My absolute favorite magazine was Famous Monsters of Filmland. I never got to subscribe, but I would sometimes get hand-me-down copies, or find a new issue on a newsstand. I made lists of all the movies I hadn’t seen, important highlights of the careers of Ray Harryhausen or Lon Chaney, Jr. I read the commentary by “Uncle Forry” (Forrest J. Ackerman, who was like a cool, surrogate uncle to me). In fact, many years later, I was not only delighted when our paths crossed and I had breakfast with him in the Green Room of a science fiction convention, I was absolutely starstruck. At the time, I’d had many bestselling novels and had the opportunity to meet rock stars, famous directors, well-known politicians, TV and movie stars. I don’t think I’ve ever been so much of a fanboy as when I got to chat with Uncle Forry himself.

To me, horror and dark fantasy wasn’t just about monsters. As I grew older, I loved the works of Ray Bradbury, especially Something Wicked This Way Comes. I watched reruns of The Twilight Zone every afternoon, soaking up that eerie, twisted sensibility, realizing that sometimes the monsters are in your own mind, sometimes your assumptions are more frightening than any real enemy. So, I began to write those kinds of stories as well.

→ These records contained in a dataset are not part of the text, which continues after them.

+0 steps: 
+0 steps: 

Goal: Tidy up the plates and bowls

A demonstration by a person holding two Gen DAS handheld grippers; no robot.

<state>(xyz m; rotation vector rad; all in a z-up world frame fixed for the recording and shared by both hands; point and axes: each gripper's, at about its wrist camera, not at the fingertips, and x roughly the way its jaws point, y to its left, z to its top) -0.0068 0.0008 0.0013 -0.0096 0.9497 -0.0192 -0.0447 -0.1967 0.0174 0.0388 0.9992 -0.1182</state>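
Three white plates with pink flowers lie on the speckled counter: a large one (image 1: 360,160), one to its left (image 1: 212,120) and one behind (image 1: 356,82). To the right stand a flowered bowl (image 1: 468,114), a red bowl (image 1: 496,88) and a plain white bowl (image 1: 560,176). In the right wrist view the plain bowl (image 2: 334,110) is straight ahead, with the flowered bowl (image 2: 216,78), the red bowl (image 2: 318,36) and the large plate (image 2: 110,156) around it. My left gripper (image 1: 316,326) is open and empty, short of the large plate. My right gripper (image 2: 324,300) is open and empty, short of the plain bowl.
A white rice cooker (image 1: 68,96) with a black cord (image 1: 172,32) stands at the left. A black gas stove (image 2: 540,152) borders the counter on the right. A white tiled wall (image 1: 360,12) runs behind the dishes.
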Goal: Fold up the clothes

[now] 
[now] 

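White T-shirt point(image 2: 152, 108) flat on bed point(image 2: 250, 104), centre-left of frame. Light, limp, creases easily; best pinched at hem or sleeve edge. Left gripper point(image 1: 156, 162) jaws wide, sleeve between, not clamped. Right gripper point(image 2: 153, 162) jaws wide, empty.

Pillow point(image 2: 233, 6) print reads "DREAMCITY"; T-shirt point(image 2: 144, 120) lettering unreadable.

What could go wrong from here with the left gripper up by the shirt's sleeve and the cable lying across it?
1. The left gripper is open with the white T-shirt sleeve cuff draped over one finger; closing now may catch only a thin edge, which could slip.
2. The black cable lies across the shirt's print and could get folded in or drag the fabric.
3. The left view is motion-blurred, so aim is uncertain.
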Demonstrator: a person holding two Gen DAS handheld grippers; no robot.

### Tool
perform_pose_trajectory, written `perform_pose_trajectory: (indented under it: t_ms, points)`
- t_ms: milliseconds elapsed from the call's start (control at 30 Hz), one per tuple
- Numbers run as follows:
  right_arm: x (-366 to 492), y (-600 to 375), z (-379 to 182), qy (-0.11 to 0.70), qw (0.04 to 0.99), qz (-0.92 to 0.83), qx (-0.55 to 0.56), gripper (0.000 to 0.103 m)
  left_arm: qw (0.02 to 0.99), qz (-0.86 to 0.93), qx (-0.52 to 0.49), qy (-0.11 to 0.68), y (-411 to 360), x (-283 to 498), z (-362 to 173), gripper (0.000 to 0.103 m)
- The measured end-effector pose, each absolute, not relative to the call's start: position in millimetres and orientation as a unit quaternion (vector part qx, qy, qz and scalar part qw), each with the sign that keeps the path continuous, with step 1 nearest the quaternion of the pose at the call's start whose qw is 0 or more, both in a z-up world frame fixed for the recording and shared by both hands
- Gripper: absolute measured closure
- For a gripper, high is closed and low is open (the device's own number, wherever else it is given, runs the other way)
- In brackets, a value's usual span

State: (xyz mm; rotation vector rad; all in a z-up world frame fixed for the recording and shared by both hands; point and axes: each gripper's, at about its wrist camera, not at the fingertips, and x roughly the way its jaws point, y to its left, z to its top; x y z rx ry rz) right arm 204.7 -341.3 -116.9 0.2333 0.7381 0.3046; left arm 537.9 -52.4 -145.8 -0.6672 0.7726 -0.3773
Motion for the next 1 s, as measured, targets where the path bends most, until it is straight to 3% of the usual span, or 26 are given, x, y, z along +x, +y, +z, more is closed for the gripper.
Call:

I also believe that intensity is best tempered with a sigh of relief, and so I wrote many horror stories where the reader would laugh rather than scream. I edited three Blood Lite anthologies that mixed humor and horror, and then launched an entire series of adventures featuring one of my most popular characters, Dan Shamble, Zombie P.I.

In these stories you might fidget nervously or swallow in a dry throat, or you might jump at a sudden surprise, or you might snicker out loud. In all cases, I hope you will be entertained.